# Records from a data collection
[Start of section]

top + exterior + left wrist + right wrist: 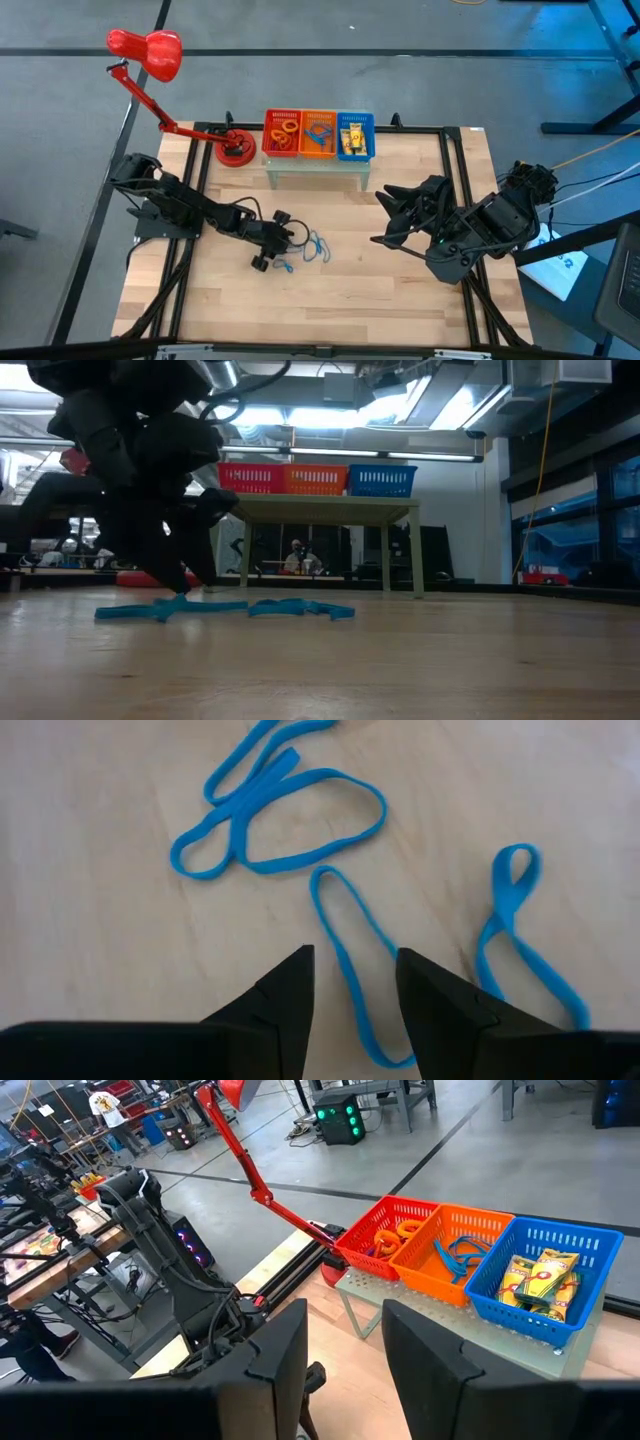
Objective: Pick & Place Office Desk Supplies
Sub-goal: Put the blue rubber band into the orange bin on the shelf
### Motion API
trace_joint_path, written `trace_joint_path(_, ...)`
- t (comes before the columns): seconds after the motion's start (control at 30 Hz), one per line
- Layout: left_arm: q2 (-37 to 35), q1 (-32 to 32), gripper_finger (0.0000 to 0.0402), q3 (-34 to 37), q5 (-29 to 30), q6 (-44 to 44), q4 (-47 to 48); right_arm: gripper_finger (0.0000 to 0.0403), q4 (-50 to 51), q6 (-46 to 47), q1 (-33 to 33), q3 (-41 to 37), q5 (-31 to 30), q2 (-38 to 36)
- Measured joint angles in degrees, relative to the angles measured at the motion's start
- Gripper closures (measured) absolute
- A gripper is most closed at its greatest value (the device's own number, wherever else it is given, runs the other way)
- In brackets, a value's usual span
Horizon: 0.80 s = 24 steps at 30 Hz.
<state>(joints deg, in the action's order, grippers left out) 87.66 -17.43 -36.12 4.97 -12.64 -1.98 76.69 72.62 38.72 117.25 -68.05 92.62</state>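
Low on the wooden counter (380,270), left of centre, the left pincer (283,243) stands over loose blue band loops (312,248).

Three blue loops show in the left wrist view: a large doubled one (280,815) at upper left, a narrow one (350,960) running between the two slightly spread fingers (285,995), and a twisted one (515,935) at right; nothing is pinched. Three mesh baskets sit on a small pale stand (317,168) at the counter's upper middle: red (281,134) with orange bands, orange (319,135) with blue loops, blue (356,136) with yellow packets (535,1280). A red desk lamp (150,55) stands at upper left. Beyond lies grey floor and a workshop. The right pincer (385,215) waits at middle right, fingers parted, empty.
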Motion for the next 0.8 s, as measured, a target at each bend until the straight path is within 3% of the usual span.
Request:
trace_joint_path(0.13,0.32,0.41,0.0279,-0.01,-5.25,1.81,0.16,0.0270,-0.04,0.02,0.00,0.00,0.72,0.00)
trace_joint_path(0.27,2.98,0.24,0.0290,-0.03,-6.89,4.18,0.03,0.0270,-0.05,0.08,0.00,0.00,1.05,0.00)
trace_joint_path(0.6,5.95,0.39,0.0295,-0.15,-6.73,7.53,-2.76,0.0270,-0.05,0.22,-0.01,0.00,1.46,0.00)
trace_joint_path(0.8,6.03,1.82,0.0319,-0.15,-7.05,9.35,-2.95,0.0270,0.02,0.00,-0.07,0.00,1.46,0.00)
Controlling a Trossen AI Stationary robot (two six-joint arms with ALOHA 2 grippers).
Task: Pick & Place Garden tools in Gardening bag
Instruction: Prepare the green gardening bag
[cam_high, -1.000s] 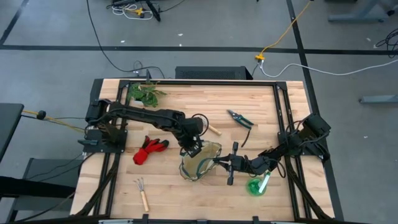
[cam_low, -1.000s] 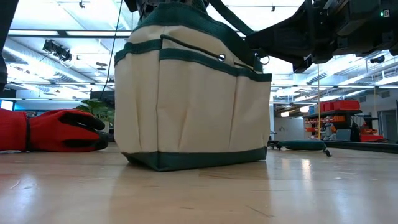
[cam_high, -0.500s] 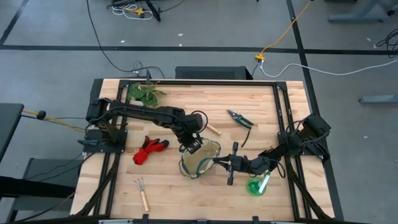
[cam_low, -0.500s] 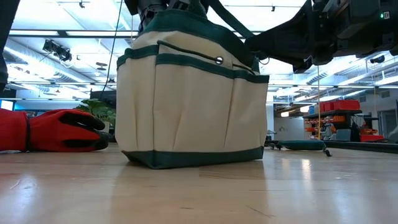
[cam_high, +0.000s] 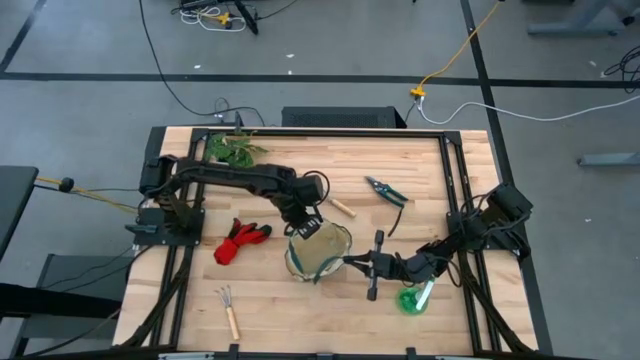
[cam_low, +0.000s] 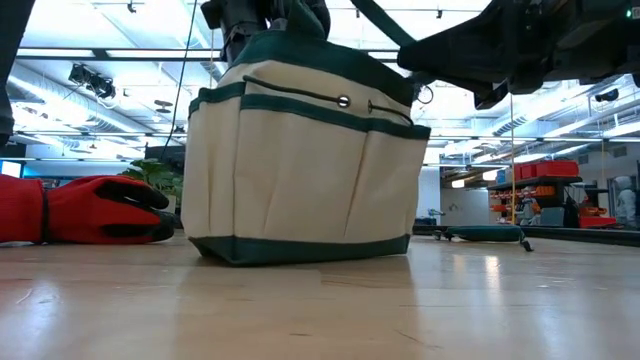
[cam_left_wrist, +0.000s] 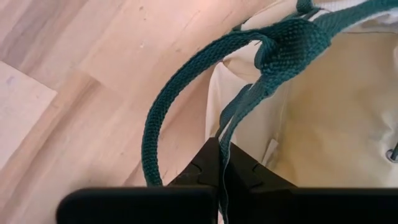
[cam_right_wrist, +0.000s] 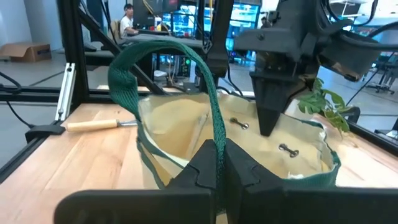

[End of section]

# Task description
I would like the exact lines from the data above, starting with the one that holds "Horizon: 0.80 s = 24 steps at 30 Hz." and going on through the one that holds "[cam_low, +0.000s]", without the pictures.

# Finished exercise
Horizon: 0.80 s = 24 steps at 30 Hz.
<state>(joints deg, in the action's order, grippers left out) 87.66 -17.43 -36.12 4.97 -12.64 -1.98 76.69 72.62 38.72 117.25 -68.05 92.62</state>
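Low on the wooden counter (380,270), left of centre, the left pincer (283,243) stands over loose blue band loops (312,248).

Three blue loops show in the left wrist view: a large doubled one (280,815) at upper left, a narrow one (350,960) running between the two slightly spread fingers (285,995), and a twisted one (515,935) at right; nothing is pinched. Three mesh baskets sit on a small pale stand (317,168) at the counter's upper middle: red (281,134) with orange bands, orange (319,135) with blue loops, blue (356,136) with yellow packets (535,1280). A red desk lamp (150,55) stands at upper left. Beyond lies grey floor and a workshop. The right pincer (385,215) waits at middle right, fingers parted, empty.
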Motion for the next 0.8 s, as measured, a target at each bend until the straight path is within 3% of the usual span.
Request:
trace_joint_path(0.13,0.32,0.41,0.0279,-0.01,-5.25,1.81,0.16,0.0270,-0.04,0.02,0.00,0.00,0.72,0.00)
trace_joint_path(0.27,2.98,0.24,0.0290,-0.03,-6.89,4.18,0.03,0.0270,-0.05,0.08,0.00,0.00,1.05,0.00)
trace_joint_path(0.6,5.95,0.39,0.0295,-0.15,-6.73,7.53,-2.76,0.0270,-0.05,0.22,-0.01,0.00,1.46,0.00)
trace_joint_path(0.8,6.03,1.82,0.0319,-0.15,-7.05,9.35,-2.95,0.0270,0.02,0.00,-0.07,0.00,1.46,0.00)
Controlling a Trossen AI Stationary robot (two six-joint arms with ALOHA 2 grippers).
Task: Pick & Place Garden tools in Gardening bag
Instruction: Prepare the green gardening bag
[cam_high, -1.000s] 
[cam_low, -1.000s] 
[cam_high, -0.500s] 
[cam_low, -0.500s] 
[cam_high, +0.000s] 
[cam_low, +0.000s] 

There's nothing more to this exercise.